Nel secondo episodio, Andrea Spagnolo (Dipartimento di Giurisprudenza), riflette sul ruolo delle università nella formazione del diritto internazionale e nella tutela dei diritti fondamentali. Attraverso l'esempio delle cliniche legali e della mobilitazione degli studenti sul tema della giustizia climatica, emerge come gli atenei possano incidere concretamente sui processi normativi internazionali.

Il terzo episodio ospita Rosita Di Peri (Dipartimento di Culture, Politica e Società), che esplora il legame tra produzione della conoscenza, conflitti e rapporti di potere nella regione SWANA (South West Asia and North Africa). Un'occasione per riflettere su come anche il sapere sia attraversato da dinamiche geopolitiche, e su come nuovi approcci possano contribuire a costruire un ordine internazionale più inclusivo e plurale.

Il quarto episodio è dedicato all'intervento di Marzia Casolari (Dipartimento di Lingue e Letterature straniere e Culture moderne), che ripercorre l'evoluzione della diplomazia scientifica in Asia, dal periodo coloniale fino ai giorni nostri.

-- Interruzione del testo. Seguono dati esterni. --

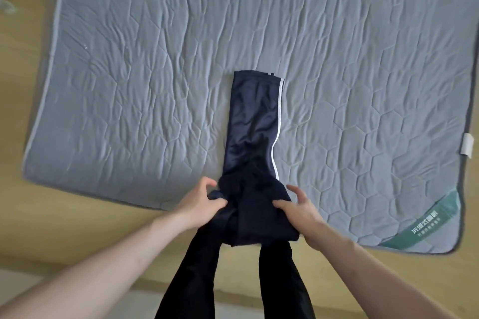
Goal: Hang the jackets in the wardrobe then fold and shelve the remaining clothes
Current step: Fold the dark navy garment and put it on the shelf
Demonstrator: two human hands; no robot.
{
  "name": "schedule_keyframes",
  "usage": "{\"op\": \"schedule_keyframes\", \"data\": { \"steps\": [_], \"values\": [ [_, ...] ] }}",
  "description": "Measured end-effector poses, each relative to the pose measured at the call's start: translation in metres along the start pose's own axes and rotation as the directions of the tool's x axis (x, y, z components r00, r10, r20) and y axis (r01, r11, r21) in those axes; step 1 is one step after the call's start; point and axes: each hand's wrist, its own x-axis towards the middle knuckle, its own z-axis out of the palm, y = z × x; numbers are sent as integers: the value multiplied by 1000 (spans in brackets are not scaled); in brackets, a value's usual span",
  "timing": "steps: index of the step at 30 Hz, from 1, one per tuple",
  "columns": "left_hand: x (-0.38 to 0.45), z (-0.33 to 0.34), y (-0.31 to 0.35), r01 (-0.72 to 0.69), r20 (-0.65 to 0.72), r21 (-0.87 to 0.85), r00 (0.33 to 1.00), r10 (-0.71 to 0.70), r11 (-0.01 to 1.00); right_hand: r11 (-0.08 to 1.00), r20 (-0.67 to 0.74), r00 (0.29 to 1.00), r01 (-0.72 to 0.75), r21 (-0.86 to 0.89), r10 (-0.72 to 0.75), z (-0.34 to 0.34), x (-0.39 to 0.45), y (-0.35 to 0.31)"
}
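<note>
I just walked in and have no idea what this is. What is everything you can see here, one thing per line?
Navy track trousers with a white side stripe: one, dark blue, lying lengthwise on the pad, near end bunched at the hands.
Quilted grey mattress pad: one, grey with a green label corner, spread on the wooden base.
Light wooden base: one, tan, showing round the pad's left and near edges.
White tag: one, on the pad's right edge.
Person's legs in black trousers: two, bottom centre.
Left hand: grips the bunched end.
Right hand: grips the bunched end.
</note>
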Motion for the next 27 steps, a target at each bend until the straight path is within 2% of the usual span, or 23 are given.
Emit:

Attraverso casi emblematici come il CERN e l'International Centre for Theoretical Physics, l'episodio mostra come la cooperazione scientifica possa diventare uno strumento di politica internazionale e di soft power, ma anche come la scienza possa essere utilizzata per finalità geopolitiche.

Il quinto episodio, Diplomazia Scientifica e Africa: tra continuità e cambiamento, ospita Cristiana Peano, presidente del Centro Interdipartimentale di Ricerca e di Cooperazione Tecnico-Scientifica con l'Africa dell'Università di Torino. La puntata approfondisce il ruolo della cooperazione scientifica tra Europa e Africa e l'importanza di costruire partenariati equi e duraturi per affrontare insieme le grandi sfide globali.